Changes Made to Maryland’s Time to Care Act
In 2022, Maryland enacted the Time to Care Act (the Act), a paid family and medical leave program. During the 2023 legislative session, certain changes were made to the program, which provide some clarification and give employers additional time to plan for implementation. These changes, which have not yet been signed into law by the governor, include:
- start date for contributions has been delayed until October 1, 2024 ( was originally October 1, 2023)
- start date for benefit payments has been delayed until January 1, 2026 (was originally January 1, 2025)
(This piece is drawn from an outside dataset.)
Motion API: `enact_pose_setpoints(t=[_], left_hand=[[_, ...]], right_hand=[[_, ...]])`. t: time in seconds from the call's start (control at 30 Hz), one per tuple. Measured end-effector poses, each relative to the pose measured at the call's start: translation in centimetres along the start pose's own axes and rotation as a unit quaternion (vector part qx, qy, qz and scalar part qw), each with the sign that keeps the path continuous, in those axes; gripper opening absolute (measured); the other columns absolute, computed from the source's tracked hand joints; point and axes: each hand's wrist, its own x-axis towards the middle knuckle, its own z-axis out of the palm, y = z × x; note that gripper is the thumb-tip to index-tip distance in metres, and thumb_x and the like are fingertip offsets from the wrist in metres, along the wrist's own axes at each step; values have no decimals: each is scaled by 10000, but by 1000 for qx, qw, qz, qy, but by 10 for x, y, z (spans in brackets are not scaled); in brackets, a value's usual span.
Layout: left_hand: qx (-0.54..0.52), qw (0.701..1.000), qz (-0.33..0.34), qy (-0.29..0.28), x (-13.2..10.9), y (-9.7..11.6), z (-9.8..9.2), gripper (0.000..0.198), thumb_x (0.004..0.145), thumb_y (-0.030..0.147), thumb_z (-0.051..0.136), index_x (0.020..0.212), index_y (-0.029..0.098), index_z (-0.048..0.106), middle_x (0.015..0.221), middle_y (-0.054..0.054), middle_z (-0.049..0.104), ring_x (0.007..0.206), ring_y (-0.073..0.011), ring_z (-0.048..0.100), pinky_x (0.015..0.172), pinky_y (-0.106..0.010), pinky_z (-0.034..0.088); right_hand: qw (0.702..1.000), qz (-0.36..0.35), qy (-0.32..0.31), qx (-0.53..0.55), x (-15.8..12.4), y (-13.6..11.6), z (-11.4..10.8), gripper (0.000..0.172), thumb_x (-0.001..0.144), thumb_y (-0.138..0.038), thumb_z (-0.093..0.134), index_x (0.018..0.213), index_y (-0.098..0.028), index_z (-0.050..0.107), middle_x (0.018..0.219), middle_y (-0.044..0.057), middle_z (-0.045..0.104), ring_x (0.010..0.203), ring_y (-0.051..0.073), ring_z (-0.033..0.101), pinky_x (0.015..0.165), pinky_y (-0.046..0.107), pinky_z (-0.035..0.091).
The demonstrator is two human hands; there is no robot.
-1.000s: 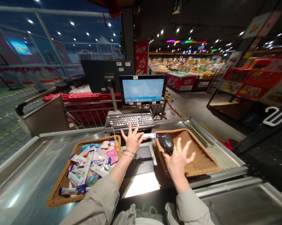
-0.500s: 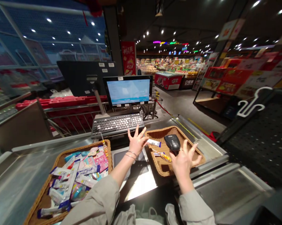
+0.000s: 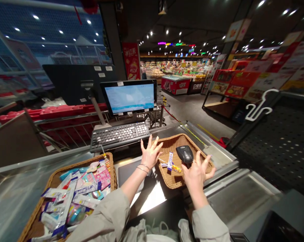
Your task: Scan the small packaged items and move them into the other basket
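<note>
My left hand [image 3: 151,154] hangs open above the black counter, fingers spread, holding nothing. It is nearest the right-hand wicker basket [image 3: 175,138]. My right hand [image 3: 197,173] is over that basket's right side, with a black handheld barcode scanner [image 3: 184,154] held at the thumb and the fingers splayed. Inside the basket, a blue-and-white stick packet [image 3: 170,161] stands tilted on end beside a yellow-orange striped stick packet [image 3: 176,168]. A second wicker basket [image 3: 110,169] at lower left is heaped with several colourful small packets [image 3: 86,191], and my left forearm partly hides it.
A keyboard [image 3: 119,136] and a monitor [image 3: 128,97] stand beyond the hands. A stainless steel counter [image 3: 230,198] runs to the right, a black perforated panel [image 3: 275,151] beyond it. A red shopping cart [image 3: 66,116] stands behind the counter. Plastic bags [image 3: 162,232] lie below my arms.
The blue-and-white packet has gone from beside my left fingertips into the right basket, and a striped stick packet has appeared there. The whole view has shifted left; both hands stay spread.
</note>
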Motion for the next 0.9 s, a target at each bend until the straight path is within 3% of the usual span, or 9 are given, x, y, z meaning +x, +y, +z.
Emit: enact_pose_setpoints(t=[0.17,0.5,0.9], left_hand=[[12,999,-49,-2,-10,-13,-12,422,930,430,487,1330,309,547,1544,-50,353,1482,-313,137,1127,-708,12],[57,989,-134,8,-47,-45,-35,607,856,570,549,1403,315,473,1557,-66,323,1474,-345,153,1131,-699,26],[83,972,-218,9,-98,-81,-62,615,854,556,565,1402,291,473,1566,-87,302,1479,-352,120,1118,-718,60]], right_hand=[[1000,-25,-18,3,-2,-12,5,458,871,-366,405,1163,-109,646,1508,141,376,1463,334,-36,1067,676,110],[996,-84,-27,27,-8,-54,9,461,885,-396,400,1151,-118,654,1507,136,377,1466,323,-20,1082,654,112],[981,-168,-54,79,-25,-106,15,406,850,-341,443,1129,-137,657,1468,138,438,1466,330,-7,1071,674,105]])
- program cost will be split 50%/50% between employer and employee (split not originally stated in the Act); no employer contribution if fewer than 15 employees
- the total contribution rate will not exceed 2% of an employee’s wages, capped at the social security wage base; the initial rate must be announced by October 1, 2023 and will be in effect through June 30, 2026
- the provision that an employee must exhaust all employer-provided leave before receiving benefit payments under the Act has been eliminated
- the requirement that the state pay the employee share of the contribution for employees making less than $15 per hour has been eliminated
- employees and employers may agree to use employer-paid leave to supplement the benefits available under the Act up to 100% of wages, but employers cannot require this
- regulations must be issued by January 1, 2024 (was originally June 1, 2023). Presumably the regulations will provide additional information on private plan options, requirements, and the approval process
On April 21, 2023, the Supreme Court issued a stay of a lower court decision that revoked FDA approval of the abortion medication mifepristone. This stay preserves access to mifepristone across the U.S. as the case works its way through the court system. The importance of this case is twofold: 1) continued access to abortion medications and 2) the authority of the FDA to approve prescription medications. This case is another factor for plan sponsors to consider as they evaluate coverage of reproductive health services.